René stood before the picture window of the master bedroom, hands clasped at the small of his back, watching snow flurry against the pane. It occurred to him that it was a pose suited to a Cassaroy. Regal and imposing, spine held straight enough to disguise that two-inch deviation. An artist could come along and paint an oil of him planted here victoriously, an oil that would have been worthy to hang alongside portraits of Cassaroys past that sobered the grand halls of his childhood manor.
And yet.
He had a niggling sense that it wasn’t time to rest on his laurels. He’d prevailed in the battle, sure, but there was a greater war to be won.
He felt a stirring, the sensation he got when he was closing in on a financial trail, readying for the kill. He closed his eyes, sensed the data shifting, so many bits and pieces, a pattern almost discernible just beneath the surface.
Behind him David stirred in the silk sheets, exhausted from the day’s travails. “Are you coming to bed?”
“Our guest is clearly not who I thought he was,” René said, watching the snow shape-shift outside. “But I think he’s something even bigger than I imagined.”
“What?”
“I don’t know,” René said, finally turning. The rungs of David’s stomach muscles stood out like something artificial, something poured from a mold. René was surprised by how little the sight aroused him. His office awaited. There were queries to be made, baited hooks to be tossed into the Deep Web. He walked past David, heading for the door. “But I’m going to start digging.”
The women’s bathroom in Mexico City International Airport smelled of disinfectant and Montezuma’s revenge. Candy wet a wad of paper towels in the sink and retreated behind a stall door. She peeled off her shirt and bra, the fabric clinging to her burn scars, then gingerly patted her weeping back with the damp towels. She allowed herself to grit her teeth but did not make a noise.
Relief was relative.
The pain was so constant that she sometimes forgot it was there. But not after an eighteen-hour flight spent leaning against a scratchy polyester seat cover.
Sitting next to Jaggers had only added to the agony. She hated everything about him. His stink. His jaundiced skin that under the yellow glow of the reading light looked like dried papaya. How he sucked his teeth after eating instead of using a toothpick.
The way he’d killed a beautiful young fawn of a Tatar girl who’d only walked into the alley to see if they needed help.
That the mission had proved to be a dead end only added to Candy’s frustration.

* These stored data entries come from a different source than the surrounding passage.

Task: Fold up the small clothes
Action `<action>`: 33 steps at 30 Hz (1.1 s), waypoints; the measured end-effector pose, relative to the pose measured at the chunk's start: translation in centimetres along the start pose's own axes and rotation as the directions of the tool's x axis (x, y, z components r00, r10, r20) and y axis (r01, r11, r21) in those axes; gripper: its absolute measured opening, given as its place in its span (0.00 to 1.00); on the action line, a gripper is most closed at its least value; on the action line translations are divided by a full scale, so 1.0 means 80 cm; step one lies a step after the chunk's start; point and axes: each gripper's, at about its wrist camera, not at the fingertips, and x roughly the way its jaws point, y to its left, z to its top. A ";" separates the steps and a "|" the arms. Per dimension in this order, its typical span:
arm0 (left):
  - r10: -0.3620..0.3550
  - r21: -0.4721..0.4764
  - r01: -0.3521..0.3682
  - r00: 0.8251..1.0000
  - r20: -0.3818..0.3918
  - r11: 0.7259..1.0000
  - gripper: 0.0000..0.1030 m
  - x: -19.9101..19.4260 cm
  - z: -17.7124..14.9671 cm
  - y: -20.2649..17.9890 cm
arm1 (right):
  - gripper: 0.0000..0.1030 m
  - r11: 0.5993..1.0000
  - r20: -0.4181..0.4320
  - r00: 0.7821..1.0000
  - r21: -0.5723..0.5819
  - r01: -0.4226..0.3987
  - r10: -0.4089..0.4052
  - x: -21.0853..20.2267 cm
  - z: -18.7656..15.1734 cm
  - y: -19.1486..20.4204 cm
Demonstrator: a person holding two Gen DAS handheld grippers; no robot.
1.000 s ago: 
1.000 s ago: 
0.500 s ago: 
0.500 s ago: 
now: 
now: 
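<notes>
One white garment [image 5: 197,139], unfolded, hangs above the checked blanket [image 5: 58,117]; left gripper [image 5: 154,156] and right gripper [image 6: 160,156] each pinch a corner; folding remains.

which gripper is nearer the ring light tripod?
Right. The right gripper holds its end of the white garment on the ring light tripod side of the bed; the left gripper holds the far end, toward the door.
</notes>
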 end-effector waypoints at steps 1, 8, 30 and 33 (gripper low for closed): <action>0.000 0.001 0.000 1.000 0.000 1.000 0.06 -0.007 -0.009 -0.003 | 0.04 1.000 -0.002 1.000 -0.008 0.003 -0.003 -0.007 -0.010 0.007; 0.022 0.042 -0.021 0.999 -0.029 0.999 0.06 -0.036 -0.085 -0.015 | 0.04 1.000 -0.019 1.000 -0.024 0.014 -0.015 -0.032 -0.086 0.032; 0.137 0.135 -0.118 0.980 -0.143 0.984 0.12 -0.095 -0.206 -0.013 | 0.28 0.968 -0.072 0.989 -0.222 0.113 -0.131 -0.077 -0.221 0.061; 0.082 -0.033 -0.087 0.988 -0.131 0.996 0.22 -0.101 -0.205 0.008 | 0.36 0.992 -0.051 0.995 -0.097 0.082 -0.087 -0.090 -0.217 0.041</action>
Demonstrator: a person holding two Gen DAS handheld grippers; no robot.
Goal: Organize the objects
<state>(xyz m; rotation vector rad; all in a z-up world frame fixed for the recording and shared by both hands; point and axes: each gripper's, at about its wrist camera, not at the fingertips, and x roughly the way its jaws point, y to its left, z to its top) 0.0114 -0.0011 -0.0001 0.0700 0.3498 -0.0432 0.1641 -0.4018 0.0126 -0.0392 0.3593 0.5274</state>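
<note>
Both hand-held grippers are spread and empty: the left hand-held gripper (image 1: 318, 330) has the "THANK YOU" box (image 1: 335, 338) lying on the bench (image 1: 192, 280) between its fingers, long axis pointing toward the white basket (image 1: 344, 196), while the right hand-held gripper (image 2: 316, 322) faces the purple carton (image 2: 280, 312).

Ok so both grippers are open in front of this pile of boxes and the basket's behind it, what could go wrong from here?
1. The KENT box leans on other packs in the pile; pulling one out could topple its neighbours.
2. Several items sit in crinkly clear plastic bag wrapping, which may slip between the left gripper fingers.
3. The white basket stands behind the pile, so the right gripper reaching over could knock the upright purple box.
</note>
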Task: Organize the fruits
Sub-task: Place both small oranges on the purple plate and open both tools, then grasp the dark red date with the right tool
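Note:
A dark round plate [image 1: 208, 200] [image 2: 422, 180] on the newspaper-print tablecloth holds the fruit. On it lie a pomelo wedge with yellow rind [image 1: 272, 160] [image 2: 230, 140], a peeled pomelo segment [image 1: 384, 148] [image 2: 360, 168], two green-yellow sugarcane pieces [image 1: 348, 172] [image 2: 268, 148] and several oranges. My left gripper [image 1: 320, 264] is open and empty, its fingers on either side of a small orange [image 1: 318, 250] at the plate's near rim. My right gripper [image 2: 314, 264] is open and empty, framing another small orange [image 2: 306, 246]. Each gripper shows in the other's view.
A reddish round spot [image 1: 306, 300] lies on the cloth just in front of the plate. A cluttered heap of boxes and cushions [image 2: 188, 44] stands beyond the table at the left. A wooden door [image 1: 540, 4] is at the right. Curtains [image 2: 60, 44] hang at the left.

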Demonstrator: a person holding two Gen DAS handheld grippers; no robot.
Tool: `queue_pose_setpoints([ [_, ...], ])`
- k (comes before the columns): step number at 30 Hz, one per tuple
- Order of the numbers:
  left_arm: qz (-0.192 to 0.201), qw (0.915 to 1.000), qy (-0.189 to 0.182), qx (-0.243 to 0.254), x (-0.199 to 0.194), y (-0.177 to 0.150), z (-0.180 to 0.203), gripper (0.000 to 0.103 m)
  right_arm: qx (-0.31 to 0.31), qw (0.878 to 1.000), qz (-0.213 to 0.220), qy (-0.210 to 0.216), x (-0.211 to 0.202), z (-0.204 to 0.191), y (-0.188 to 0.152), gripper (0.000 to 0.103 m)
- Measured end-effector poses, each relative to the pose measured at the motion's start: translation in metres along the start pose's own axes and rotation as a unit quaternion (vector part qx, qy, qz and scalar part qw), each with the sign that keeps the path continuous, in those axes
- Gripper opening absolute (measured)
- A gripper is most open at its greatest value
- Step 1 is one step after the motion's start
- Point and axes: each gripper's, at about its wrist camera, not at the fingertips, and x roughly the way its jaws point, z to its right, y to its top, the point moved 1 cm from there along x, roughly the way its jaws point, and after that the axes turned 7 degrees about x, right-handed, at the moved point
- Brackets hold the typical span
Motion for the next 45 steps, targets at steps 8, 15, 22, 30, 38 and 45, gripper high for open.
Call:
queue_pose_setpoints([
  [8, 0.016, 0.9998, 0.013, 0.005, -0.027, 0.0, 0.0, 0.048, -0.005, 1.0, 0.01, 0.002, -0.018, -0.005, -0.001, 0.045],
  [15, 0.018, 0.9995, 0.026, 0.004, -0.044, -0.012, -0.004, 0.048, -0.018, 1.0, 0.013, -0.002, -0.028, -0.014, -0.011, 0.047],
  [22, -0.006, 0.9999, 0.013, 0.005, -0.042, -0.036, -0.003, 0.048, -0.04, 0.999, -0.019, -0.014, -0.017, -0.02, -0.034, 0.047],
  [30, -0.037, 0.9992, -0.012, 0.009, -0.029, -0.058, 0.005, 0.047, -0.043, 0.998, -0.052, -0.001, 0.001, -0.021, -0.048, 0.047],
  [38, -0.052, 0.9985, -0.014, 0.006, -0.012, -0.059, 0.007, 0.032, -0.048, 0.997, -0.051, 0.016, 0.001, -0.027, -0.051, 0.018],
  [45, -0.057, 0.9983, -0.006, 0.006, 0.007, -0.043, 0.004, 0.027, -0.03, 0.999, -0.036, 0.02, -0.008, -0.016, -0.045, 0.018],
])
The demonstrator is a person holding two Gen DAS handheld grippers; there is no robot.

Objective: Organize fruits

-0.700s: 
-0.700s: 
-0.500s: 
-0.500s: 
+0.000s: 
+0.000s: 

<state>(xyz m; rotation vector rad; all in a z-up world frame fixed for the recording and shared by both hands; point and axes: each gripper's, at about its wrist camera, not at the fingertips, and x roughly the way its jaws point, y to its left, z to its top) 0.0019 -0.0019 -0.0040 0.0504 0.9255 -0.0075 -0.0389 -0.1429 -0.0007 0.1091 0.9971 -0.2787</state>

They’d laid over in Amsterdam already and would now enter the U.S. from the south, a not-worth-noticing commuter flight from Mexico City to San Diego. She was willing to endure any amount of hellacious travel and the myriad discomforts that came with it as long as the journey held the faintest glimmer of hope for catching Orphan X. She’d forge through fire and brimstone to get a crack at his untarnished flesh.
That’s why she hated return flights. They spelled failure.
She finished patting down her back and let the paper towels drop to the floor. Hanging her head, she eased a breath through her teeth. The air cooled the moist skin, a momentary break from the itching, the burn.
Putting her shirt back on would be unpleasant. Gathering her will, she stared at the bra wrapped around her clenched fist.
All her training, and here she was nearly vanquished by a 34D in a bathroom stall.
A boarding announcement for her flight echoed through the bathroom. She readied herself to finish dressing.
A vibration in her jeans caught her attention, the punk rendition of “I’m Every Woman.”
Excitement licked up her spine.
She clicked TALK, held the phone to her cheek.
“I HAVE made YOUR next RESERVation.”
“Already?”
“You HAVE to EAT WHILE the meal IS HOT.”
“Gladly,” she said. “How hot is this particular meal?”
“PIPING.”
The lick of excitement turned to a tremor.
“PARTICULARS to follow,” spoke the chorus, and then Van Sciver clicked off.
Grinning, Candy slid the phone back into her pocket. She pulled on her shirt and shoved through the stall door. On her way out of the bathroom, she dumped her bra in the trash.
After all, this called for a celebration.